Turbo Super Stunt Squad Review
Whenever a new movie tie-in video game hits the market, I can’t help but let out an unsurpassed groan. Ever since marketing teams figured out that they could slap a branded skin of programming on an existing game, the shelves of game stores everywhere became inundated with rehashed dreck that we’d all seen before. Each one just wearing a new tutu. What we have here is Turbo Super Stunt Squad. Does it bring something new and fun to your console, or is it another piece of rebranded rubbish which you should avoid? Let’s have a look shall we?
Yes. Turbo Super Stunt Squad is a rebranded rehash of a classic title that changed the face of gaming. Should you avoid this as another piece of mass market trash? Well, not quite.
Let’s see if you can guess what classic game Turbo Super Stunt Squad takes its obvious inspiration. You play as Turbo, a snail with an oxymoronic name and a need for speed. He can rocket around, banking on walls, ripping tricks out of a half pipe, backflipping over kicker gaps, grinding stair rails. He can even do antenna plants on the coping of a quarter pipe. The game is made up of a number of different levels all featuring different, but very similar, goals. Most of which are collect a certain number of objects or get a high combo score while jumping over this gap.
Figured out where Turbo Super Stunt Squad takes the lions share of its inspiration yet?
Tony Hawk’s Pro Skater. I know, I was a little bit surprised too.
Of all the types of games to copy, Tony Hawk’s Pro Skater was an interesting choice and, quite frankly, it works pretty well. I can’t believe I’m saying it, but this movie tie-in game is actually quite a bit of fun.

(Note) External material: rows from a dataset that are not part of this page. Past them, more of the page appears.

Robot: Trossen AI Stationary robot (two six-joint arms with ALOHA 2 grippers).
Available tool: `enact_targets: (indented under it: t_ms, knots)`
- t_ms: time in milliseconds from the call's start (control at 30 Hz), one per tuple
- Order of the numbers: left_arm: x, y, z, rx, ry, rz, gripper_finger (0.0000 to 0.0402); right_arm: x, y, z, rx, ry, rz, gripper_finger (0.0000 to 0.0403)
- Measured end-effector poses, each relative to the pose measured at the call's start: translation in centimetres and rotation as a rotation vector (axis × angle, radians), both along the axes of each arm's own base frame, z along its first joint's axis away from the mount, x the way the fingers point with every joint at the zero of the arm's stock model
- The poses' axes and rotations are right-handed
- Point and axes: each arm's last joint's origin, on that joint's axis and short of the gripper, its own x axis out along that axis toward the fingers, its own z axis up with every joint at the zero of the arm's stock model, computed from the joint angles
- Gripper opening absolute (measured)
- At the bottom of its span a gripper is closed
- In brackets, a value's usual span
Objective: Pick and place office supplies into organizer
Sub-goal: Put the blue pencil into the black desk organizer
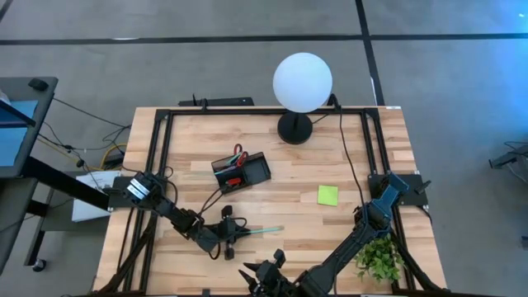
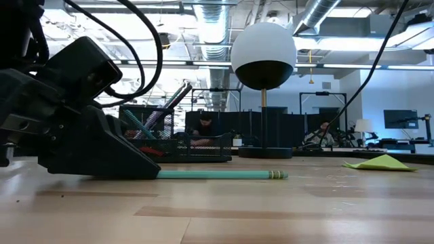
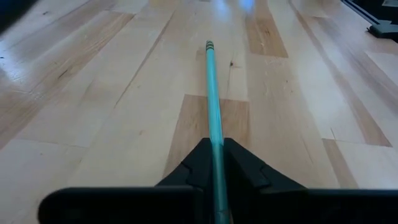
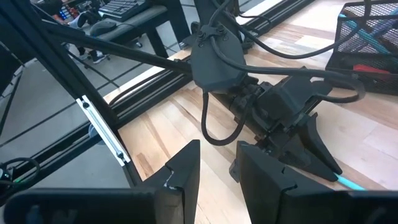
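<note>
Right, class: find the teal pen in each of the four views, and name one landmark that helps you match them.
High view: teal pen lies on the table's front part, right of the left gripper.
Low view: it lies flat at centre, on the wood.
Left wrist view: it runs forward from between the fingers.
Right wrist view: only its end shows.
Shared landmark: the left gripper, shut on the pen.

Your left arm reaches low across the table's front, its left gripper (image 1: pixel 233 240) down at the surface with both fingers (image 3: pixel 198 167) pinched together on a thin shaft running out ahead of the tips. Your right gripper (image 1: pixel 262 272) waits nearby, its fingers (image 4: pixel 184 171) parted with nothing between them.
</note>
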Motion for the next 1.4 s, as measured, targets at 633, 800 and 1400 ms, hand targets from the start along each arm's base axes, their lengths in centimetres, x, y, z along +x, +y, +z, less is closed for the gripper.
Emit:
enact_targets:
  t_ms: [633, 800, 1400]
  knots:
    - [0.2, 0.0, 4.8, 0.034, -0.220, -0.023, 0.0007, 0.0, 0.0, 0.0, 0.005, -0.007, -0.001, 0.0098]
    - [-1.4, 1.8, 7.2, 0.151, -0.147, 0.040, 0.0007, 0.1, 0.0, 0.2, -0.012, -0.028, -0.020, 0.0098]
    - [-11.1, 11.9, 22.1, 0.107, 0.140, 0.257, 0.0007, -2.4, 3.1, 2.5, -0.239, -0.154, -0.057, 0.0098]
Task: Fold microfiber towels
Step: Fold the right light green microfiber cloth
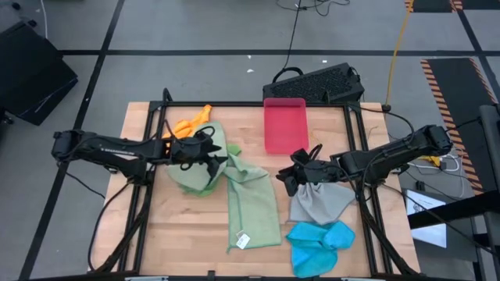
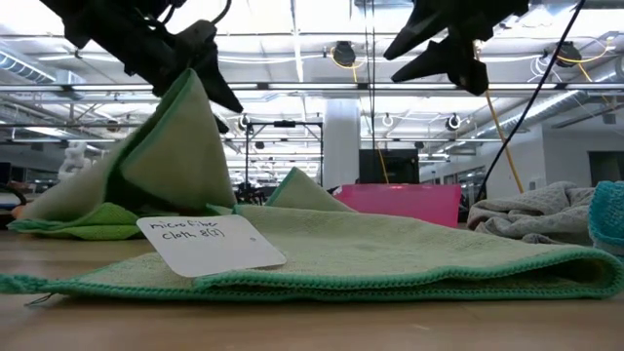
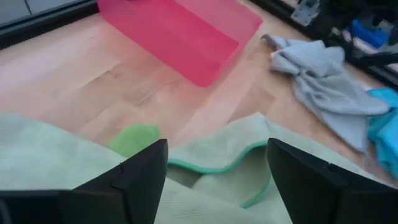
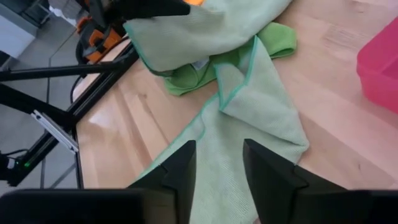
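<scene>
Over the left-centre of the table my left gripper (image 1: 212,158) hovers above the pale sage towel (image 1: 251,204), fingers spread wide with nothing between them — my wrist camera looks straight through the gap at the cloth's green hem. One end of that towel is bunched and peaked under me, draped over the bright green towel (image 1: 190,186); the rest runs flat toward six o'clock, a white paper tag (image 1: 242,241) near its far end. At eleven o'clock from my left gripper the orange towel (image 1: 191,123) lies crumpled. My right gripper (image 1: 293,178) hangs at the sage towel's three o'clock, fingers partly apart and empty. Just past it toward four o'clock lies the grey towel (image 1: 316,204) in a heap, touching the bright blue towel (image 1: 316,246) at its six o'clock. The pink-red tray (image 1: 284,125) rests at twelve o'clock — well apart from the cloths.
</scene>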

Turbo doesn’t quit handle as nimbly as a professional skater, but he knows his way around ramps and rails. The controls are dampened, which is a good thing considering the context of the character. Even if he is fast, he still is a snail.
The levels are each unique, and provide an interesting perspective on the everyday world. Shrunken down to the size of Turbo, a laundry basket becomes a semi-truck sized ramp used to pull off a sick 720 grab before blazing through a paper towel roll tunnel. Each of the goals are simple and are cleverly laid out around the level. A skilled player can tackle at least a couple goals in a 3 minute run.
The clever bit about this game is that it looks very much like the film. Considering it is a CG animated feature, it would make sense that a digital game would aesthetically match the film it’s based on.
Sadly though, the game suffers from a lack of features. It simply becomes a bit boring after an hour or two of playing. The moves you can pull off as Turbo, or one of the other characters, are severely limited since he isn’t rocking a skateboard to flip around. Also, it would have been a lot of fun if the developers had included more unique challenges and goals for each level. The, “This is still a tie-in to a film, so we don’t want to make it too good” mentality still exists.
Turbo Super Stunt Squad doesn’t quite break the usual status quo of borrowing whole concepts and swaths of gameplay, but it does it so well that it can almost be forgiven. It took what it liked from Tony Hawk’s Pro Skater and made it its own which is completely commendable.
I remember a time when movie tie-in games eclipsed the actual film. Everyone forgets that one of the most beloved games of all time is actually a game made to tie-in with a movie — Goldeneye. While Turbo Super Stunt Squad is nowhere near that level of gaming perfection, it takes a few slithers in the right direction.
This review is based on a retail copy of Turbo Super Stunt Squad for the PlayStation 3.